There will be only Wikipedia linking here because this stuff is textbook biology. Evolution is an established scientific fact.

It's a complete lack of understanding of how modern evolution works.

Mutation

The best way to understand evolution is by understanding that our genetic characteristics have no physical way to remain static.

Our genetic code mutates via the following mechanisms:

The major sources of such variation are mutation, genetic recombination and gene flow.

  • Mutation occurs because of transcription errors and other radiation or chemically induced mutations happen randomly.

  • Genetic recombination happens as part of the way we reproduce.

  • Gene flow is the mixing of genes that happens when people with very diverse gene sets reproduce -- think about interracial marriage.

The important points to understand here are the following:

  • Changes in our genetic code are random
  • Changes in our genetic code are unavoidable, because the reproduction process is imperfect.

Natural Selection

What happens when there are mutations?

  • In most cases, nothing much - our DNA system is resilient to changes, our "program" is very stable and works anyways as expected.
  • In some cases, everything breaks, and you have genetic disease or death.
  • In some other cases there will be differences.

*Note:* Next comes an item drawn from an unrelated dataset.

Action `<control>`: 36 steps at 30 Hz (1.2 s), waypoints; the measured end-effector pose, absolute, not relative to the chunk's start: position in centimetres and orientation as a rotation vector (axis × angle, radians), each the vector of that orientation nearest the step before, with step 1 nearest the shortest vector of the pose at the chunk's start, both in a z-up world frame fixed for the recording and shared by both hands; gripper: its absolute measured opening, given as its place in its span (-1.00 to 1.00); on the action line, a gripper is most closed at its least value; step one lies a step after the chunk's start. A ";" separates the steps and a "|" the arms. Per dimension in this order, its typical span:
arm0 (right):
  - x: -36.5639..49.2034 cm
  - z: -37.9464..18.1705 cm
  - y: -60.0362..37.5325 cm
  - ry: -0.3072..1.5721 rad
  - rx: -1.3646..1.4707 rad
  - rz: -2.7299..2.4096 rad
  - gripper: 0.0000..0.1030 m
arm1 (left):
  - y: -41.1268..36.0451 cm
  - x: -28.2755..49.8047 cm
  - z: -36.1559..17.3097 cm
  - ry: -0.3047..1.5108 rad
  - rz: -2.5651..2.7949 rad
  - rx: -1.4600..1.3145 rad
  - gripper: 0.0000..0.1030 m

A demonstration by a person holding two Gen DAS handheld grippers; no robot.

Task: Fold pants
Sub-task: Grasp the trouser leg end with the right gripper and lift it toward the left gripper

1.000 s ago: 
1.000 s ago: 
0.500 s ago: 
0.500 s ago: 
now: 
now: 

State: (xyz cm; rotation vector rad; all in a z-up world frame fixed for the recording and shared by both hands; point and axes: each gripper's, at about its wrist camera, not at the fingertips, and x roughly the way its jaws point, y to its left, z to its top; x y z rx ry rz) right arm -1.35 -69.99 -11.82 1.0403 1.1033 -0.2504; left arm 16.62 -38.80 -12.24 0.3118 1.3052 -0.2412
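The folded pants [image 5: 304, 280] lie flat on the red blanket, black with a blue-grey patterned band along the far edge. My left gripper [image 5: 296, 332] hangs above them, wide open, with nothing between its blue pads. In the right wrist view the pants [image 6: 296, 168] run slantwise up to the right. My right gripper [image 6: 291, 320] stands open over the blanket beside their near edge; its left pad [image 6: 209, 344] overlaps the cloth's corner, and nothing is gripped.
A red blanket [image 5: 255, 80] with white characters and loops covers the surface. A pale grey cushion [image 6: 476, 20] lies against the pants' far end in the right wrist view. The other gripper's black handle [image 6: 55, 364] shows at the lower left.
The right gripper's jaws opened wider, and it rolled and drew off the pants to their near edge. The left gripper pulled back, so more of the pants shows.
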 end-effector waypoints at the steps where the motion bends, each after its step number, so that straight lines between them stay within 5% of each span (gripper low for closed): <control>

The important point to note here is that some mutations will be necessarily correlated with having more offspring, and some other will be necessarily correlated with having less. This is called natural selection.

Natural selection is the term in biology for the process by which biologic traits become more or less common in a population due to consistent effects upon the survival or reproduction of their bearers

Favourable mutations will take a large number of generations to propagate across the entire population, and unfavourable mutations will also. This is because the favourable mutation happens rarely, but being favourable, it grows exponentially over time until it saturates the gene pool or becomes less favourable.

The executive summary

Mutations happen all the time, natural selection determines iteratively which mutations spread and which diminish.

See a very good article here for more info.

How does it apply to the claim?

  1. It's impossible to stop mutations. They just happen because entropy always increases.
  2. It's impossible not to select mutations. Some depend on the fact we have freedom to choose sexual partners, for example.
  3. If there were any change in the rate of evolution it would be a change in the rate of mutation, whereas the claim speaks of a change in natural selection. We select differently, but we still select just as much as always*.

A final counterexample

What if a deadly virus were to wipe 90% of our species? Would that "increase the rate of evolution"?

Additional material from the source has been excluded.